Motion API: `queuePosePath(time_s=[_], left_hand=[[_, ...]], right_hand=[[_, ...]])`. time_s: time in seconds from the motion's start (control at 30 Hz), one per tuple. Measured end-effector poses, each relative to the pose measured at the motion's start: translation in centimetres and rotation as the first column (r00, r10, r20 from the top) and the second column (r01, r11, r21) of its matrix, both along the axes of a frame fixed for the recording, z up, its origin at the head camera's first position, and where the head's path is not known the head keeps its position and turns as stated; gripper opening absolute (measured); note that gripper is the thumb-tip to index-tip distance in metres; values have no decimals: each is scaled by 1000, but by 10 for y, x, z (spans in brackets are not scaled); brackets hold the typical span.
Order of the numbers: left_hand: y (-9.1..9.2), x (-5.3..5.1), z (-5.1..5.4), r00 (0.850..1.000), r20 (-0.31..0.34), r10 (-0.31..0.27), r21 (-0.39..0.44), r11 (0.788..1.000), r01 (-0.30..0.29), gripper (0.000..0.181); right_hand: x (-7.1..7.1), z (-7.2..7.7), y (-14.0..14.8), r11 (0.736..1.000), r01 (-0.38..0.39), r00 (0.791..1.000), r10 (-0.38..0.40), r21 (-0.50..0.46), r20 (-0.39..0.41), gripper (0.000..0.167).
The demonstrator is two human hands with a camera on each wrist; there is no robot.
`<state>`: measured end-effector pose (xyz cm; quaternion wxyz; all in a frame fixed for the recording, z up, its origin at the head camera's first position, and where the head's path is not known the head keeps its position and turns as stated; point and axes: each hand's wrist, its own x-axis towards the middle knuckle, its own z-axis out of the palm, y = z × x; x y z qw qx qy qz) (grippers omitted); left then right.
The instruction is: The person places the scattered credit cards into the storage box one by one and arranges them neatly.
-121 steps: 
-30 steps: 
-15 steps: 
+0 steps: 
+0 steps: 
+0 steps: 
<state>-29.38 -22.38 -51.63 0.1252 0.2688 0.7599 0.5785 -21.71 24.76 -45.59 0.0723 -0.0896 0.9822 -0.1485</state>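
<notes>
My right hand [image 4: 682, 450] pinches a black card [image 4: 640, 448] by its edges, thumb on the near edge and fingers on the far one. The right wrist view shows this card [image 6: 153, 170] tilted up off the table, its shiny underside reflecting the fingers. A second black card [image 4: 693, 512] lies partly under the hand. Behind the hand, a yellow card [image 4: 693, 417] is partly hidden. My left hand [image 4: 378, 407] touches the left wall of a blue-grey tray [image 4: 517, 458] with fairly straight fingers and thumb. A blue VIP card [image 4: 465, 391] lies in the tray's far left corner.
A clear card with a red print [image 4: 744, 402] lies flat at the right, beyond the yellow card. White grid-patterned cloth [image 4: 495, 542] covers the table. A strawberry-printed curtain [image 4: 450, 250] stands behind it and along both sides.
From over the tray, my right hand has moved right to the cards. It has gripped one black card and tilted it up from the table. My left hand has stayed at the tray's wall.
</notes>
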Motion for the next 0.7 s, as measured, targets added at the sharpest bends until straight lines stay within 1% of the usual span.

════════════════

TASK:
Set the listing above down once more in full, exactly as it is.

ANSWER FOR THIS EXERCISE:
Motion API: `queuePosePath(time_s=[_], left_hand=[[_, ...]], right_hand=[[_, ...]])`. time_s: time in seconds from the motion's start (control at 30 Hz), one per tuple. Measured end-effector poses, each relative to the pose measured at the motion's start: translation in centimetres and rotation as the first column (r00, r10, r20 from the top) and the second column (r01, r11, r21) of its matrix, both along the axes of a frame fixed for the recording, z up, its origin at the head camera's first position, and where the head's path is not known the head keeps its position and turns as stated; gripper opening absolute (measured); note that gripper is the thumb-tip to index-tip distance in metres; values have no decimals: each is scaled by 1000, but by 10 for y, x, z (spans in brackets are not scaled); brackets hold the typical span.
Order of the numbers: left_hand: y (-9.1..9.2), x (-5.3..5.1), z (-5.1..5.4), r00 (0.850..1.000), r20 (-0.31..0.34), r10 (-0.31..0.27), r21 (-0.39..0.44), r11 (0.788..1.000), r01 (-0.30..0.29), gripper (0.000..0.181); right_hand: x (-7.1..7.1), z (-7.2..7.7), y (-14.0..14.8), r11 (0.736..1.000), r01 (-0.38..0.39), r00 (0.791..1.000), r10 (-0.38..0.40), r21 (-0.50..0.46), r20 (-0.39..0.41), gripper (0.000..0.167).
The demonstrator is two human hands with a camera on each wrist; there is no robot.
`<state>`: measured end-effector pose (xyz cm; quaternion wxyz; all in a frame fixed for the recording, z up, its origin at the head camera's first position, and where the head's path is not known the head keeps its position and turns as stated; point and axes: each hand's wrist, its own x-axis towards the middle knuckle, its own z-axis out of the palm, y = z × x; x y z qw qx qy qz) (grippers omitted); left then right.
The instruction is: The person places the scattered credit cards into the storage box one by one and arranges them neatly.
-121 steps: 
-30 steps: 
-15 steps: 
+0 steps: 
+0 steps: 
+0 steps: 
<state>-29.38 -22.38 -51.63 0.1252 0.2688 0.7599 0.5785 -21.71 24.76 -45.59 0.0723 -0.0896 0.9822 -0.1485</state>
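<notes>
My right hand [image 4: 682, 450] pinches a black card [image 4: 640, 448] by its edges, thumb on the near edge and fingers on the far one. The right wrist view shows this card [image 6: 153, 170] tilted up off the table, its shiny underside reflecting the fingers. A second black card [image 4: 693, 512] lies partly under the hand. Behind the hand, a yellow card [image 4: 693, 417] is partly hidden. My left hand [image 4: 378, 407] touches the left wall of a blue-grey tray [image 4: 517, 458] with fairly straight fingers and thumb. A blue VIP card [image 4: 465, 391] lies in the tray's far left corner.
A clear card with a red print [image 4: 744, 402] lies flat at the right, beyond the yellow card. White grid-patterned cloth [image 4: 495, 542] covers the table. A strawberry-printed curtain [image 4: 450, 250] stands behind it and along both sides.
From over the tray, my right hand has moved right to the cards. It has gripped one black card and tilted it up from the table. My left hand has stayed at the tray's wall.
</notes>
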Motion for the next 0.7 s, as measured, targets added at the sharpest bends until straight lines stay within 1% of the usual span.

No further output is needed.